There was a lot of hype last weekend for the fans of fights, where Manny Pacquiao headlined his return with a WBO title win over Jessie Vargas, and in Asia, the much anticipated second fight between Buakaw Banchamek and the Shaolin warrior Yi Long.

 

If you've watched the fight, especially from a Muay Thai perspective, it would be damningly clear that the judges got it wrong, and the decision should have gone to Buakaw. I am not sure what the Wu Lin Feng (WLF) fight rules are, but it is clear that it is sort of a hybrid kickboxing rule.

 

I do know that at one point, one of the commentator pointed out that sweeps and throws (which are awesome in Muay Thai) are "allowed, but awarded no points". 

 

It is also important to guess how WLF scores their fight. For example, do kicks and knees score better vis-a-vis punches?
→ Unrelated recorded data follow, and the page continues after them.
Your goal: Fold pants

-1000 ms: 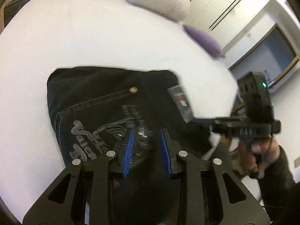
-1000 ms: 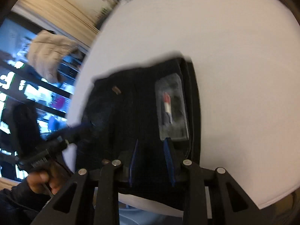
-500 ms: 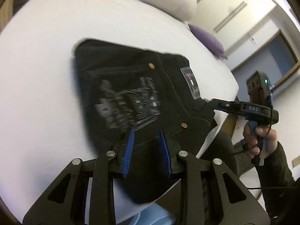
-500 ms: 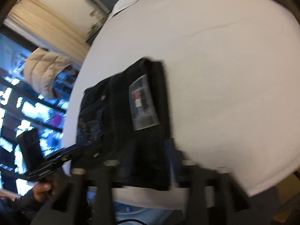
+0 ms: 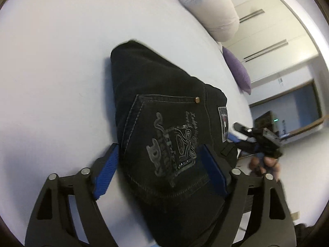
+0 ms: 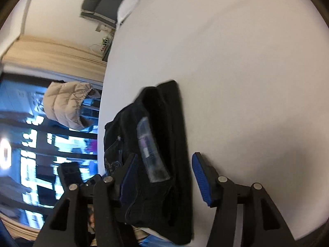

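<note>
The black pants (image 5: 164, 111) lie folded on the white bed (image 5: 51, 61), back pocket with grey embroidery (image 5: 174, 144) and a label patch (image 5: 223, 123) facing up. My left gripper (image 5: 159, 173) straddles their near end. Its jaws are opening, the left pad beside the fabric and the right one above it, neither pressing. In the right wrist view the pants (image 6: 170, 123) show the label patch (image 6: 150, 150) edge-on. My right gripper (image 6: 164, 178) stands open around their near corner, its right pad clear over the sheet. A hand holds that right gripper (image 5: 236, 133) at the pants' far side.
A pale rolled duvet (image 5: 209, 10) and a purple cushion (image 5: 236, 70) lie at the far end of the bed. A beige puffer jacket (image 6: 67, 105) hangs by the dark window past the bed's left edge. The pants sit close to the bed's near edge.
Both grippers' jaws stood narrow over the pants' near edge and now stand wide apart. Both views have rolled and come lower and closer to the pants.
</note>
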Demonstrator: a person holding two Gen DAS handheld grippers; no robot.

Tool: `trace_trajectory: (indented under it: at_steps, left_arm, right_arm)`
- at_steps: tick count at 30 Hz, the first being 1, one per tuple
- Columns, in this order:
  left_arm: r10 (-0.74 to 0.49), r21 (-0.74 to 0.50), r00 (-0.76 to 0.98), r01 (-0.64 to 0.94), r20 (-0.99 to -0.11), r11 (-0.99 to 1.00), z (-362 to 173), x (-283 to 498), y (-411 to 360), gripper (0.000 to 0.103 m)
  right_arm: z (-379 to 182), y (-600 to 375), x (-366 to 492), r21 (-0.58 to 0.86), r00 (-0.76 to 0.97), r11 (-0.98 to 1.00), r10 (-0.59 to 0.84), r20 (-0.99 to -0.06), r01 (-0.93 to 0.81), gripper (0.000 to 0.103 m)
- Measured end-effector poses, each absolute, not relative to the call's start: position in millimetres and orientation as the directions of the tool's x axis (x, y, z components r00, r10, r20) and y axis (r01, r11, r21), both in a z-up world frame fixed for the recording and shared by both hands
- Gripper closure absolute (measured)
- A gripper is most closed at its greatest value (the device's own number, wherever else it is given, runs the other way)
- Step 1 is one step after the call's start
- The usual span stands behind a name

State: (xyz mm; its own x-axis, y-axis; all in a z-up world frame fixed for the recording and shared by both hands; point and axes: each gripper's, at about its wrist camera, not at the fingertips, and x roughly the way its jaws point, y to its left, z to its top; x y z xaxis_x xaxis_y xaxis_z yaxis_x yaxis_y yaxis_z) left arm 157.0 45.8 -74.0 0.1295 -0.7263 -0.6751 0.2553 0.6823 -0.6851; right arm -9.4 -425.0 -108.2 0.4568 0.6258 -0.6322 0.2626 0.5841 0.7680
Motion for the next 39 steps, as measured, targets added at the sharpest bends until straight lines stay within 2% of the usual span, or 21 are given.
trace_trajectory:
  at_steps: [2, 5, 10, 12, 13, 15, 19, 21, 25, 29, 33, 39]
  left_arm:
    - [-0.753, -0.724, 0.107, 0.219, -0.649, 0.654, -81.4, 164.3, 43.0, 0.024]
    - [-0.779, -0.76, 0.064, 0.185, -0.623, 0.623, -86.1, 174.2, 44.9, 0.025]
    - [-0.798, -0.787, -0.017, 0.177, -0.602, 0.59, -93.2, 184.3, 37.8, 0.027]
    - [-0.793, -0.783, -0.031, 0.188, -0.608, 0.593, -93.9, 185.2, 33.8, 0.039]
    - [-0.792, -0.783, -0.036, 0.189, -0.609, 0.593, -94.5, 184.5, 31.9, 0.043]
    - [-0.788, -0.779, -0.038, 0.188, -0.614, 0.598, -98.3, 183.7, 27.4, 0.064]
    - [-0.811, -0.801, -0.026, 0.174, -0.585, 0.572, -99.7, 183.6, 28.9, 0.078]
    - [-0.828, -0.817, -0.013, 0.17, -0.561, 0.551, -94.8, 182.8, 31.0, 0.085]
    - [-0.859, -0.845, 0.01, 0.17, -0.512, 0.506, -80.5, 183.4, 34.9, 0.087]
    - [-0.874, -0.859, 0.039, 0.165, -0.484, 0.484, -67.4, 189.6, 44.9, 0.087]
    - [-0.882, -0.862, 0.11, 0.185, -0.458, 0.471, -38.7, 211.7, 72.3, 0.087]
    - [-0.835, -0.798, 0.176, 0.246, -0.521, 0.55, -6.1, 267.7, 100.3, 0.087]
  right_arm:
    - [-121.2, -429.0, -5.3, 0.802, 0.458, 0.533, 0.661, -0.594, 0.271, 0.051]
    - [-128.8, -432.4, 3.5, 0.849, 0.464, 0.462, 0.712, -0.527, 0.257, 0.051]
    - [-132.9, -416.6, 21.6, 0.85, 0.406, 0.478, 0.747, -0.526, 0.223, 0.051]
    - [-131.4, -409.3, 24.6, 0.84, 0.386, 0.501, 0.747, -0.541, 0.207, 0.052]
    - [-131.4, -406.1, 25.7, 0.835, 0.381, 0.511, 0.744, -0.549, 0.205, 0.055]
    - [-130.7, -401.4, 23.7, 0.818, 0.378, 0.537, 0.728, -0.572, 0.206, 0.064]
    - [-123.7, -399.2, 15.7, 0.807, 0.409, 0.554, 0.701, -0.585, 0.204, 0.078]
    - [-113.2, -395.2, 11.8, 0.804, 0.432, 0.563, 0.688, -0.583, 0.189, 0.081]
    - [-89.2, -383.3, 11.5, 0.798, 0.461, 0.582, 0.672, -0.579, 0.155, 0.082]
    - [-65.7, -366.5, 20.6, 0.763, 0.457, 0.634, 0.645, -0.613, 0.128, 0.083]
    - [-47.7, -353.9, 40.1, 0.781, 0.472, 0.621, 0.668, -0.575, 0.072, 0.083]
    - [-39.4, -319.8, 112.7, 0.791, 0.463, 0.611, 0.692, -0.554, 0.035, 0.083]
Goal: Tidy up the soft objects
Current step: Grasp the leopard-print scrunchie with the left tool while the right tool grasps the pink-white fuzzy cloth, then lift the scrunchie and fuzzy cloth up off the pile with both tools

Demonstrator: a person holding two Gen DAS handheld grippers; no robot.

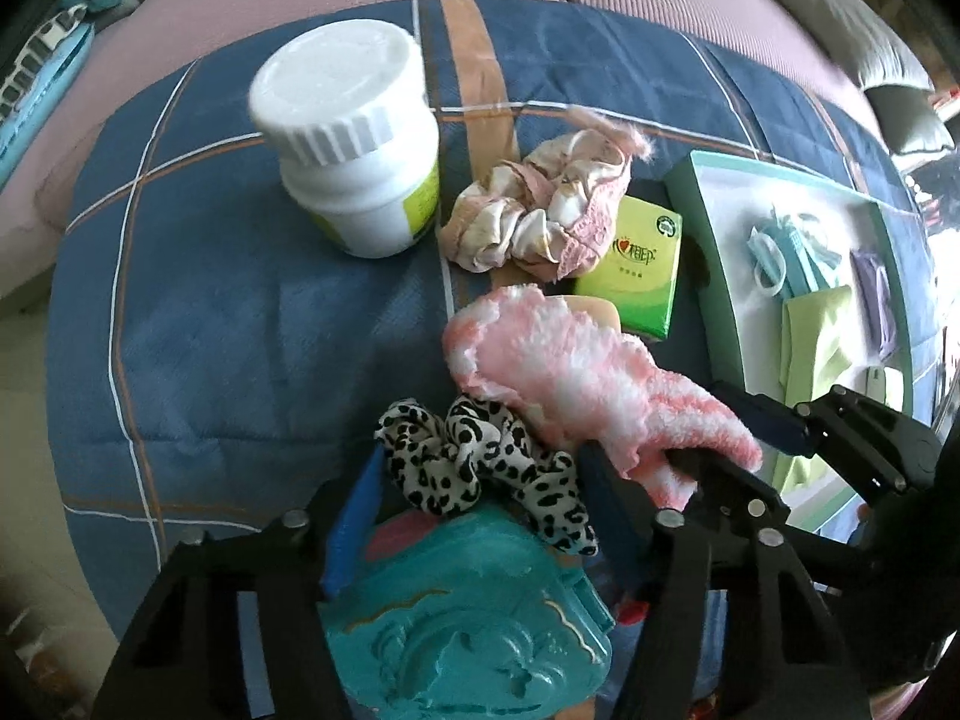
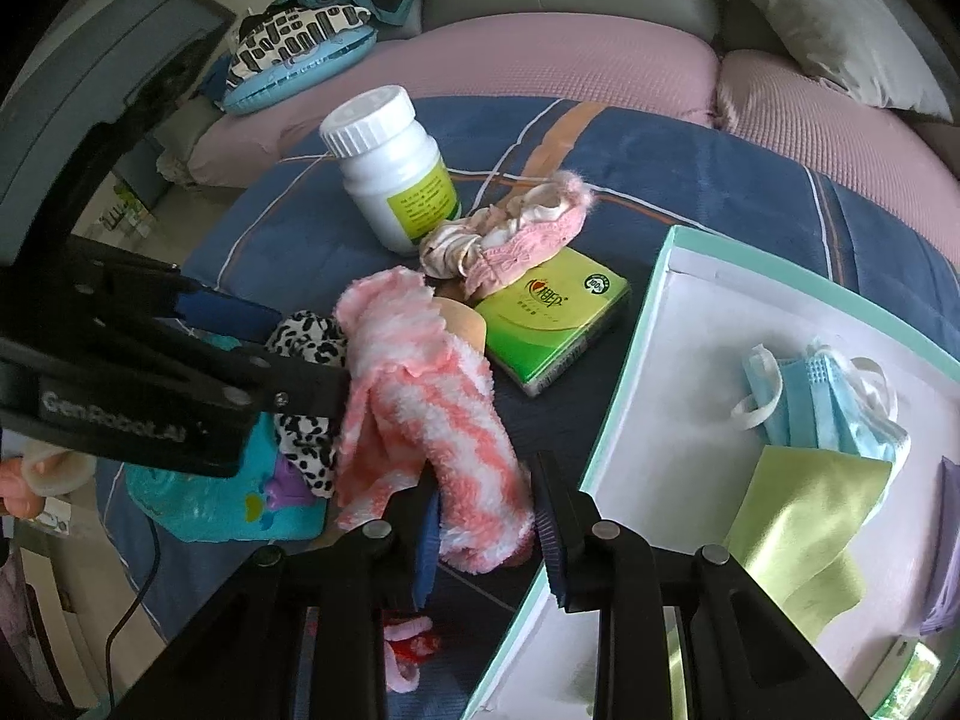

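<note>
A fluffy pink-and-white sock (image 1: 576,360) (image 2: 432,408) lies on the blue quilt. My right gripper (image 2: 489,516) (image 1: 720,426) is open, its jaws on either side of the sock's near end. My left gripper (image 1: 480,480) (image 2: 288,348) is open around a leopard-print scrunchie (image 1: 480,456) (image 2: 306,348), above a teal embossed case (image 1: 480,624). A pink and cream scrunchie (image 1: 540,210) (image 2: 510,228) lies further back. A white tray with a green rim (image 2: 624,360) (image 1: 702,252) at right holds blue face masks (image 2: 822,396), a lime cloth (image 2: 804,516) and a purple cloth (image 2: 948,540).
A white pill bottle (image 1: 354,138) (image 2: 396,168) stands at the back. A green tissue pack (image 1: 636,264) (image 2: 552,312) lies beside the tray. A pink mattress (image 2: 540,60) and grey cushions (image 2: 828,18) lie behind the quilt. A small pink and red item (image 2: 408,648) lies near my right gripper.
</note>
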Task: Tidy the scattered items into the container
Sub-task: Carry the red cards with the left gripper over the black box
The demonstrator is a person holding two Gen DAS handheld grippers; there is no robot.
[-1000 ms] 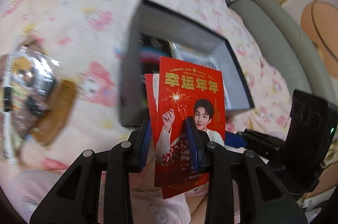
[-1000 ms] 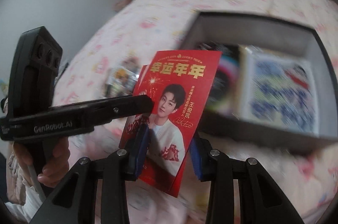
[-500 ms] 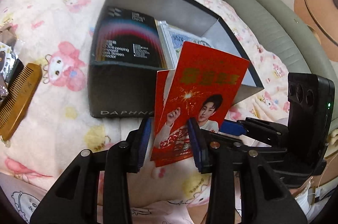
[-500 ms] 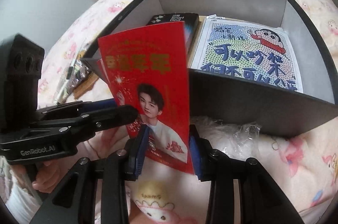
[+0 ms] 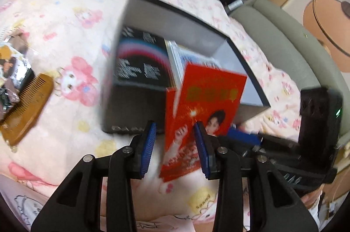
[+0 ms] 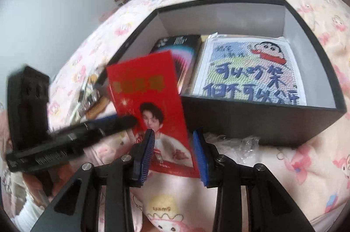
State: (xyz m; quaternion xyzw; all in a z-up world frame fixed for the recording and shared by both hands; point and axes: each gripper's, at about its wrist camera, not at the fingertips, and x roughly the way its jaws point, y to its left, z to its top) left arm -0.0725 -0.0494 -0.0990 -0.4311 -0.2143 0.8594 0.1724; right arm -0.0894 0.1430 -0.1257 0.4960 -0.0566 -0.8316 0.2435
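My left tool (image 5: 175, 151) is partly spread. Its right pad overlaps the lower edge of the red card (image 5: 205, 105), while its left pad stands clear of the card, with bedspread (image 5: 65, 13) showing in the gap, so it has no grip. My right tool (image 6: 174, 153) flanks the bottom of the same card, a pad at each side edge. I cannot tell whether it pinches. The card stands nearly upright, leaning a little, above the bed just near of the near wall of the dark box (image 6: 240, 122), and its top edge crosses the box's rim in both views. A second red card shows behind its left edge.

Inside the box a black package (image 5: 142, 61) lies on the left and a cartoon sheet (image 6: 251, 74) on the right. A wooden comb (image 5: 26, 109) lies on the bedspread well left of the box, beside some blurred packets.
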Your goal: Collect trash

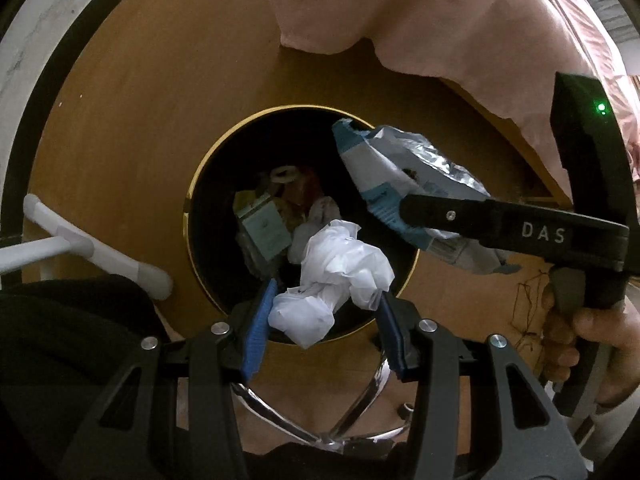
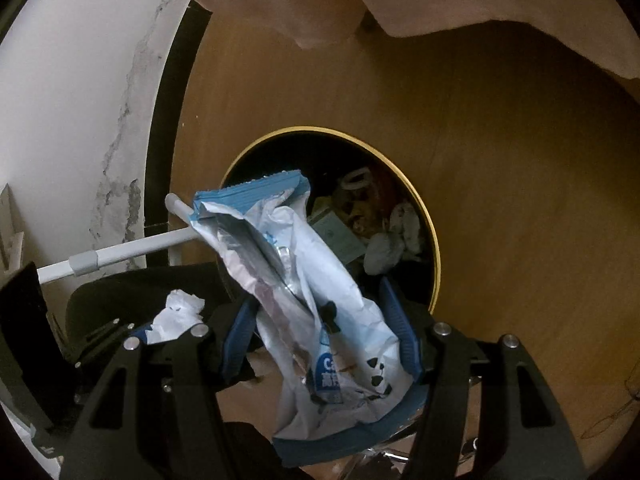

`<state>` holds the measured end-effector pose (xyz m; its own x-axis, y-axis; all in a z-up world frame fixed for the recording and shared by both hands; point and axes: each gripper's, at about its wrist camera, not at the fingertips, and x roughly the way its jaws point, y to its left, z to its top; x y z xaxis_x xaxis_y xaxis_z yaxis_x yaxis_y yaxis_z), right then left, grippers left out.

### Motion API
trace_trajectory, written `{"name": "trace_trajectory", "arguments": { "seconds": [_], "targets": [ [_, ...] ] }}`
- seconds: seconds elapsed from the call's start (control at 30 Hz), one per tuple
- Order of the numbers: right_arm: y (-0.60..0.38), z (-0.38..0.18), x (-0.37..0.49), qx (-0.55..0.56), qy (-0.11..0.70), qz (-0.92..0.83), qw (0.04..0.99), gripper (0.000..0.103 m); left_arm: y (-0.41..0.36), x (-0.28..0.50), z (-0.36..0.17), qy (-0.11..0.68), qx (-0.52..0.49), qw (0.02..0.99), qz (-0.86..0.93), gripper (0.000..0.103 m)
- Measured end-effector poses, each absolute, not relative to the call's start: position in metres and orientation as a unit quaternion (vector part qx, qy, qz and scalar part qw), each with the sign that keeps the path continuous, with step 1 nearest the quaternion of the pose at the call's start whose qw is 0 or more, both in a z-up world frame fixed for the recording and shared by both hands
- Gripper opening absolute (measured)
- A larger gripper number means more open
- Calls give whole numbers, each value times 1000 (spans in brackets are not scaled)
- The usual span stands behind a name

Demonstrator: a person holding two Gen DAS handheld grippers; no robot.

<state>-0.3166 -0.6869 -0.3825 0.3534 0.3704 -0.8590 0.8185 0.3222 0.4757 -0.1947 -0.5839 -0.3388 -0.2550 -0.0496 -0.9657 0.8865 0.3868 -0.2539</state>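
Observation:
A round dark bin with a gold rim stands on the wooden floor, with several scraps inside. Over its near edge my left gripper is shut on a crumpled white tissue, squeezed between the blue pads. Over the bin's right side my right gripper is shut on a blue and white snack wrapper. In the right wrist view the wrapper stands between the pads of the right gripper, the bin rim lies beyond, and the tissue shows at lower left.
A pink cloth hangs over the bin from the top. A white rod crosses at the left, near a white wall. Chrome chair legs lie under my left gripper. A hand grips the right tool.

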Motion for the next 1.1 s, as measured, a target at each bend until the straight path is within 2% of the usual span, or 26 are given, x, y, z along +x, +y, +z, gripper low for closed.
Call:
{"name": "trace_trajectory", "arguments": {
  "seconds": [0.2,0.27,0.3,0.37,0.4,0.47,0.63,0.77,0.97,1.1],
  "targets": [
    [-690,-385,-317,555,536,-184,609,61,-561,-186,-333,658,313,516,-450,48],
    [-689,-386,-318,559,532,-184,609,66,-562,-186,-333,659,311,515,-452,50],
    [-690,-386,-318,561,529,-184,609,67,-563,-187,-334,657,313,516,-451,56],
    [-690,-385,-319,569,521,-185,609,87,-565,-189,-334,654,320,517,-451,77],
    [-691,-383,-319,568,518,-188,611,91,-566,-191,-333,650,325,521,-448,91],
    [-694,-378,-319,567,516,-192,613,95,-566,-194,-329,643,329,530,-445,93],
    [-711,-335,-327,514,527,-272,619,96,-567,-214,-304,620,346,537,-456,93],
    [-724,-263,-328,406,531,-379,641,96,-559,-254,-215,524,346,527,-573,92],
    [-689,-97,-297,263,377,-442,770,96,-497,-233,-57,393,246,615,-638,93],
    [-639,-19,-246,182,299,-416,839,96,-438,-176,15,315,181,708,-605,93]
  ]
}}
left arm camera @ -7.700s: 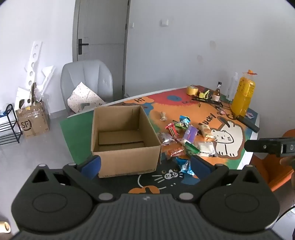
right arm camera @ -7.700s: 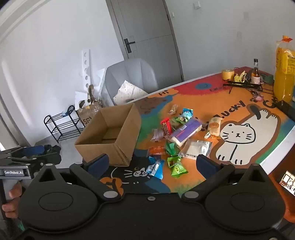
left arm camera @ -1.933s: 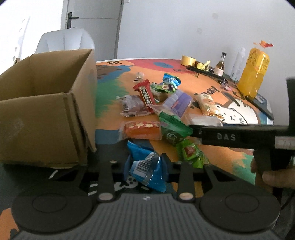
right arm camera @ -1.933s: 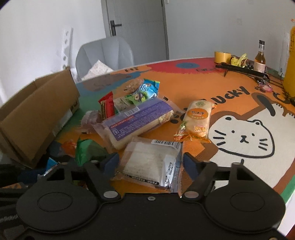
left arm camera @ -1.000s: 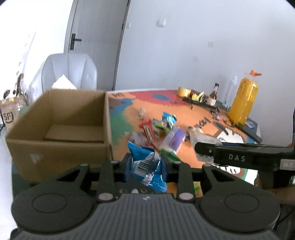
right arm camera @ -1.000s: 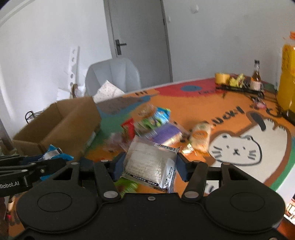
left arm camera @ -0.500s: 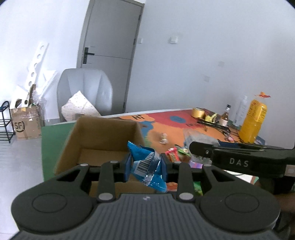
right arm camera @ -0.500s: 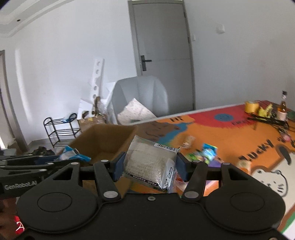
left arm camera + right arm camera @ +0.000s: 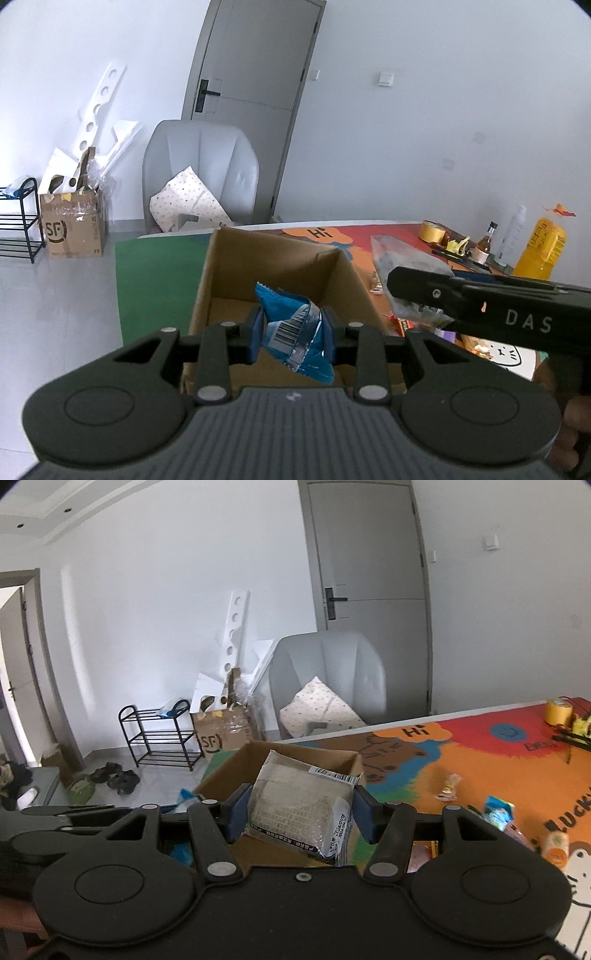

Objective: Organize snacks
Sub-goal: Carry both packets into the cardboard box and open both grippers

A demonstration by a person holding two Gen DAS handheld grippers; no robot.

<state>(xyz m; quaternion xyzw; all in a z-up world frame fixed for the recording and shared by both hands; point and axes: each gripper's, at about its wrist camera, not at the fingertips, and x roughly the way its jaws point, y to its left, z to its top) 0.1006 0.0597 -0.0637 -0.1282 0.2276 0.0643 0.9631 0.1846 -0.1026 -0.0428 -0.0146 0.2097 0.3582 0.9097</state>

Were the judges irritated with the constant sweeps from Buakaw? 

But the fight's done and dusted. Buakaw expressed regret that he should have KO-ed his adversary to secure the win, and thanked the fans for supporting him. We will perhaps never understand the mystical ways of WLF judging. Like always, never leave it to the judges.

 

But it was good entertainment. It wasn't exactly "boomz" or "WOW", but it was well marketed, and solidly presented on various platforms. Both fighters would probably have walked home with good fight purses (reportedly around RMB 1 million each ~ S$200,000).

 

Many netizens cry foul, and lament that Buakaw should have won, and it was a fluke fight to restore the Chinese pride in China martial arts, in the representative of a monk, by the name of One Dragon (literal translate of Yi Long), even though there has been much reports of Yi Long's fake Shaolin persona, and that it was created as a marketing gimmick.

 

Despite the actual fight results, Buakaw won. The social media reactions from even China's own illusive social media grounds turned their backs on their country man and openly supported the Thai. 

 

 

The biggest loser of the night then, was WLF. It is crucial to note, at this juncture, that there are two major organisers/promoters in China, WLF, and Kun Lun Fight, which also has Buakaw on it's fight cards. KLF also does similar styled fights (hybrid kickboxing rules), but is known to be a little more transparent and slightly sharper in their execution of fights.

 

The seemingly wayward judgement of Yi Long vs Buakaw 2 has sent fight fans, especially the Chinese ones, alerting KLF not to make the same mistakes that WLF did with Buakaw, and has automatically given the KLF the title of "the better promotion". And of course, KLF's marketing team sneaked a sucker punch at WLF: 

 The biggest winner of Yi Long vs Buakaw 2: Kun Lun Fight Promotions.